The company claims that the vast majority of their investments are profitable or funded to profitability, surely at some point the IPO market will open up and there then may be opportunities to realise some of these investments at a profit.

arthur_lame_stocks
07/5/2023
18:40
this answers my question about CHRY and shows the published NAV is just guesswork and how can one value unquoted investments realistically ?

Has Chrysalis (CHRY) turned a corner after a horrendous 2022 for the Jupiter growth capital fund? A first quarter update on Thursday showed its portfolio of 13 mostly unquoted companies grew marginally with net asset value (NAV) adding 1.76p to 130p per share in the first three months of the year.

That small gain of 1.4%, its first advance since September 2021, is nevertheless going in the right direction after the 13.2% drop in the fourth quarter brought the total loss for last year to 46%.

Excluding currency movements, which knocked around 1.2p off NAV per share, the underlying valuations of its companies rose by 3.1p per share in the first quarter.

Having plunged 62% in the past 12 months, shares in the Guernsey investment company yesterday advanced 1.6p, or 2.8%, to 58p as some investors believed Chrysalis may have bottomed out, in which case the stock’s 55% discount to NAV is too wide.

arja
06/5/2023
10:31
spectoAcc,
GROW has an awful looking chart and might be heading for 240 level again .

arja
06/5/2023
10:28
is the massive discount to NAV because this trust has a lot of unquoted investments which are difficult to value ?
arja
04/5/2023
13:58
I’ve doubled my holding today after the latest portfolio update and good progress being made. I feel a lot of the valuation uncertainty is now diminishing and the liquidity position looks relatively robust.

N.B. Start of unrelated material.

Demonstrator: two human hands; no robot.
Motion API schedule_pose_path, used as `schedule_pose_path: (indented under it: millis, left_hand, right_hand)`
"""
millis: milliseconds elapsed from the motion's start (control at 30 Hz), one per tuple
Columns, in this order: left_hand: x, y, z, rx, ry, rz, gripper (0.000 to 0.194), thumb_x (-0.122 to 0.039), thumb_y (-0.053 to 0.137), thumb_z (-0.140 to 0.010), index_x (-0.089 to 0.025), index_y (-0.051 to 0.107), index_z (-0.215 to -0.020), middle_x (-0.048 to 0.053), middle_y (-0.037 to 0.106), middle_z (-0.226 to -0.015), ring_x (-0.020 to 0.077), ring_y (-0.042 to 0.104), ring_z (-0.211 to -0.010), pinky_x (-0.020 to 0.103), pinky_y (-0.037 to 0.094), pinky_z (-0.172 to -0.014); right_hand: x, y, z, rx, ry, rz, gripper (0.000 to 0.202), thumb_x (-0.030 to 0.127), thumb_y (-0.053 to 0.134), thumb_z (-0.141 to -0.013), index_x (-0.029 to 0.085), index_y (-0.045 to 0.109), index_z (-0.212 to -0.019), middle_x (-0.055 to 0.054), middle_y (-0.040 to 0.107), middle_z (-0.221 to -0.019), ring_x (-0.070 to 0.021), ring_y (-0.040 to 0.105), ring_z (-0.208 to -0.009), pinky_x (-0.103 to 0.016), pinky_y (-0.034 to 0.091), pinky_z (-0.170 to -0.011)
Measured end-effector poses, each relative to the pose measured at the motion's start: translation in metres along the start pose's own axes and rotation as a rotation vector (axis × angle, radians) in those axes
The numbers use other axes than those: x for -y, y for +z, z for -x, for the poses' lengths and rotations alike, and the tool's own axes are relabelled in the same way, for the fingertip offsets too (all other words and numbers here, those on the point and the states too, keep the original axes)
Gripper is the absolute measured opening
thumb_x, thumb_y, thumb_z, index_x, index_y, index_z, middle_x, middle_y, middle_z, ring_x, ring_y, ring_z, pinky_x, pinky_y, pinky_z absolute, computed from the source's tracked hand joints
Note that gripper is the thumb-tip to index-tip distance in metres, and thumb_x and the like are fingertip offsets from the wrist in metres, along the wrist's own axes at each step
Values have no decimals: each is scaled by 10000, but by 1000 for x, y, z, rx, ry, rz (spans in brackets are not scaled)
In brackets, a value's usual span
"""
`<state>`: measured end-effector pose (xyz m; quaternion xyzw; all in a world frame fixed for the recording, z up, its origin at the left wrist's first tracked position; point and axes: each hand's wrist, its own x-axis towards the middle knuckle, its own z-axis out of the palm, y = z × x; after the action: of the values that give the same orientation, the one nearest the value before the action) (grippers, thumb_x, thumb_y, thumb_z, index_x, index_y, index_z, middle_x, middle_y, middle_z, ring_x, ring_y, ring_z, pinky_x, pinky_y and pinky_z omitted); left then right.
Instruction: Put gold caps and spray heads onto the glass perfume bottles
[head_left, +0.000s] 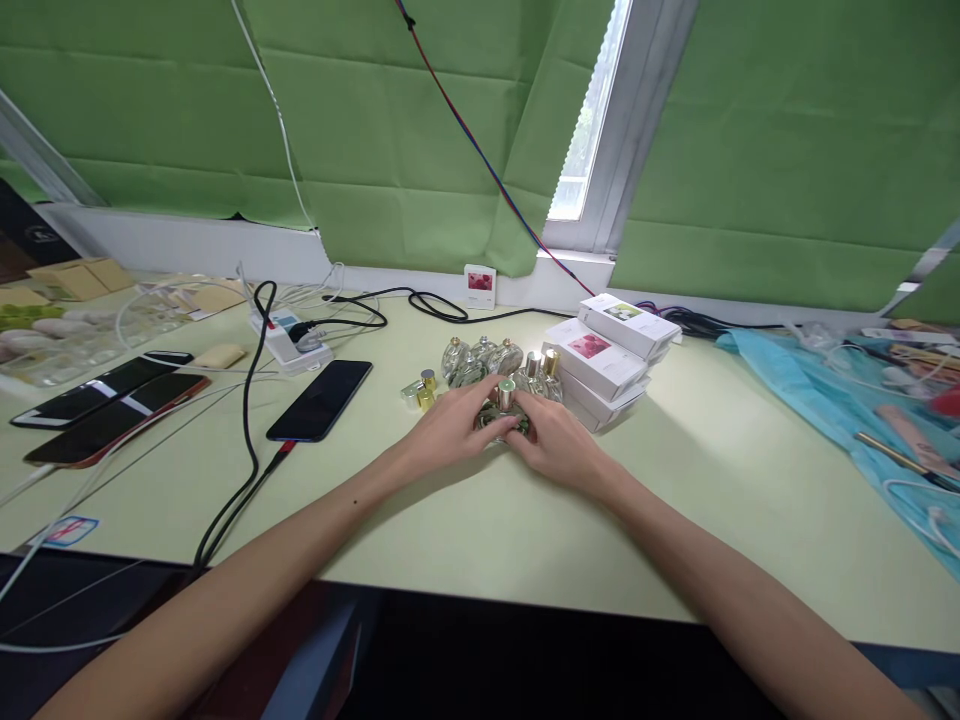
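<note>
Left hand, right hand: curled closed around one silver-capped clear-glass bottle.
Open pale-green desk at 4 o'clock, front edge at 6; bottle's body partly finger-hidden.

I see a pale yellow-green tabletop, plain green cloth past its far edge. Around the middle, my feed gives me a clear bottle with a silvery cap. White boxes bear pink-red and green-and-white pictures. I find a black phone toward the left edge, bright blue sheeting along the right.
</note>
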<state>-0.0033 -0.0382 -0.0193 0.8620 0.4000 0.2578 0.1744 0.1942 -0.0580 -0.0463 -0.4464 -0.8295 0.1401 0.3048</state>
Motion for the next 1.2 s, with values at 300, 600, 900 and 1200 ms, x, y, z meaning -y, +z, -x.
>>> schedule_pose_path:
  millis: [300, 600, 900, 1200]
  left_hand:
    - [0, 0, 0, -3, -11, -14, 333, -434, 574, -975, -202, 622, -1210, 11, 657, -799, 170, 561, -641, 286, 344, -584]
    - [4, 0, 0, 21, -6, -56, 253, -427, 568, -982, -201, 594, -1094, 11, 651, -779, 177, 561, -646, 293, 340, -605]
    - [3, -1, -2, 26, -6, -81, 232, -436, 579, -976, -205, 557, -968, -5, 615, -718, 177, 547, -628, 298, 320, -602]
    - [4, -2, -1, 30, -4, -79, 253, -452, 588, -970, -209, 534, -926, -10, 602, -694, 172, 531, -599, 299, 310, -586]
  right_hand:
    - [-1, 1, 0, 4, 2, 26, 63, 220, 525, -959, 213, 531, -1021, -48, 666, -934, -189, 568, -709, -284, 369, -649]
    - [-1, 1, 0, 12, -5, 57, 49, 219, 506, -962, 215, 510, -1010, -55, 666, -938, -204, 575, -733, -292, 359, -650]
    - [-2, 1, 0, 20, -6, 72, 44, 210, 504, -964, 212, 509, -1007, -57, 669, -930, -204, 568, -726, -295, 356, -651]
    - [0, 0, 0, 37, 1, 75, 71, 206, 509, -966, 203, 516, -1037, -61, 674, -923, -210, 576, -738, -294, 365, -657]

The significant discount to NAV is simply overdone in my view and I can see the share price correcting in the near to mid term.

brucethegoldfish
04/5/2023
12:28
That seems like quite a bullish update. Let's hope that their confidence in the stated NAV is not misplaced.
arthur_lame_stocks
11/4/2023
14:44
Given the improved fee structure and steadier portfolio, I made a small bet at 51p recently.